AI-based AlphaFold2 significantly expands the structural space of the autophagy pathway

A structural understanding of entire cellular processes has been an uncharted realm, until now. The artificial intelligence-based tool AlphaFold2 (AF2) has substantially changed the prediction accuracy, and predicted models of entire proteomes are now available. Here, we have examined AF2’s prediction of 38 core macroautophagic/autophagic proteins and 378 interacting partners representing the human autophagic interactome. Prior to AF2, ~50% of the proteins lacked atomistic level resolution and we found significant improvement in structural coverage by AF2, with an addition of ~ 47% of the residues modeled with reasonable confidence. We also augmented this structural information with μs timescale molecular dynamics simulations, in particular, ATG2, ATG10, and ATG14. ATG2A, a bipartite membrane protein with rodlike architecture was predicted with high accuracy and our simulations revealed dynamic transitions of cavity-lining residues that might play a critical role in regulating lipid transfer. In addition, a promising approach of multimeric prediction by AF2 revealed the architecture of ATG7-ATG10, a tetrameric complex that participates in conjugation machinery in autophagy.
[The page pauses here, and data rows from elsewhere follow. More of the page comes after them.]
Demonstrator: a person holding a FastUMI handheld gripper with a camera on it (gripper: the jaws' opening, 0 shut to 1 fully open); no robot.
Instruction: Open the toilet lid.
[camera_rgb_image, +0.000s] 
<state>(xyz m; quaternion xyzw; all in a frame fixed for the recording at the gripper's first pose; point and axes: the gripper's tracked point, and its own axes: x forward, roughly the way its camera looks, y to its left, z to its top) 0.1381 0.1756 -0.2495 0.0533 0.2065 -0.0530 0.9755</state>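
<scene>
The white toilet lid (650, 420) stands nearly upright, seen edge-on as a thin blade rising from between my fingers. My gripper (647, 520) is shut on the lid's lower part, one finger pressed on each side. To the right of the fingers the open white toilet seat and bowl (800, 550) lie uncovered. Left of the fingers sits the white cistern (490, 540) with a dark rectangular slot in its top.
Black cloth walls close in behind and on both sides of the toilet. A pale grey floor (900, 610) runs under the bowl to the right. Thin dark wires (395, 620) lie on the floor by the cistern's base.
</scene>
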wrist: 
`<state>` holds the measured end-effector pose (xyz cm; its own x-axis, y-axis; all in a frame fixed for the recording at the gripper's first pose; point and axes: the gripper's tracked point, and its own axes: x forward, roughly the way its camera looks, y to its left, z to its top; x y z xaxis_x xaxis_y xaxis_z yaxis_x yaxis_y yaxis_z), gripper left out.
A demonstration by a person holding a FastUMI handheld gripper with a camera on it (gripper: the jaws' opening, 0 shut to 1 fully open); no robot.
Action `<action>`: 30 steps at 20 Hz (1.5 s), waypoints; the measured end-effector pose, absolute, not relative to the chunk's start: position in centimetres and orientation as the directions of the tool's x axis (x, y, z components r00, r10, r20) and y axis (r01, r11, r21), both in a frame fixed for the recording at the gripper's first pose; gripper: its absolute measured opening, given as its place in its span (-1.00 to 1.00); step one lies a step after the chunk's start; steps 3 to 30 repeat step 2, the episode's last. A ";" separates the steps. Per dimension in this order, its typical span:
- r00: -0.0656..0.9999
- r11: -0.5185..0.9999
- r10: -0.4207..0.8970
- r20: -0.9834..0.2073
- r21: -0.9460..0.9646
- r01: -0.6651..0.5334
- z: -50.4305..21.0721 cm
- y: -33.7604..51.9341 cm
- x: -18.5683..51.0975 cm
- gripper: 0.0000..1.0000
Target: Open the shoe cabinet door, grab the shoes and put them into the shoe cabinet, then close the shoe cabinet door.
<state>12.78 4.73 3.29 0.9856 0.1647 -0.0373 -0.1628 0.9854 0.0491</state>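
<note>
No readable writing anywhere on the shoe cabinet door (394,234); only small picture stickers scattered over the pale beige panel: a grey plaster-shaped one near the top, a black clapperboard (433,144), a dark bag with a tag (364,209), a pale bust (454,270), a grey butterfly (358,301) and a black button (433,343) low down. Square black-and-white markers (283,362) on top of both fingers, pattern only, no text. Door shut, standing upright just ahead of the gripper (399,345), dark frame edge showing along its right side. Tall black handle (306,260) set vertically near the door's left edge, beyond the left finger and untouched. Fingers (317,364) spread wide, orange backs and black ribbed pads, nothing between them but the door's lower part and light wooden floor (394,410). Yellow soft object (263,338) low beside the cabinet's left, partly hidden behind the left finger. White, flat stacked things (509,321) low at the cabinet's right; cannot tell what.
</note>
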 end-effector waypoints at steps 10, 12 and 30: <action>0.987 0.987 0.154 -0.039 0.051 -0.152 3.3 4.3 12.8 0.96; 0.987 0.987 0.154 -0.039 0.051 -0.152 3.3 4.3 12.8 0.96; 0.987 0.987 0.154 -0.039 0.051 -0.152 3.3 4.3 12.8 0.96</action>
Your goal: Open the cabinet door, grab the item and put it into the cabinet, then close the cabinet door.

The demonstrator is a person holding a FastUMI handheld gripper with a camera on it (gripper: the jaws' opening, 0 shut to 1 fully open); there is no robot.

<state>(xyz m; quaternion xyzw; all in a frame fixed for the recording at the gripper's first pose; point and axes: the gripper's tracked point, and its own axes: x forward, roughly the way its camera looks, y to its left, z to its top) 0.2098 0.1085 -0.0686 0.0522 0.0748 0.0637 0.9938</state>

By combining computational and experimental approaches, we demonstrated that three salt bridges were crucial to ATG7-ATG10 complex formation and mutating these residues abrogated the binding. We have also generated a web resource with curated AF2 structural models, simulated conformational ensemble, and structural analysis that will be highly pertinent to the autophagy community. Altogether, our work presents a robust pipeline to utilize AF2 as a tool for a starting point to provide the dynamic behavior of molecules in a given biological pathway.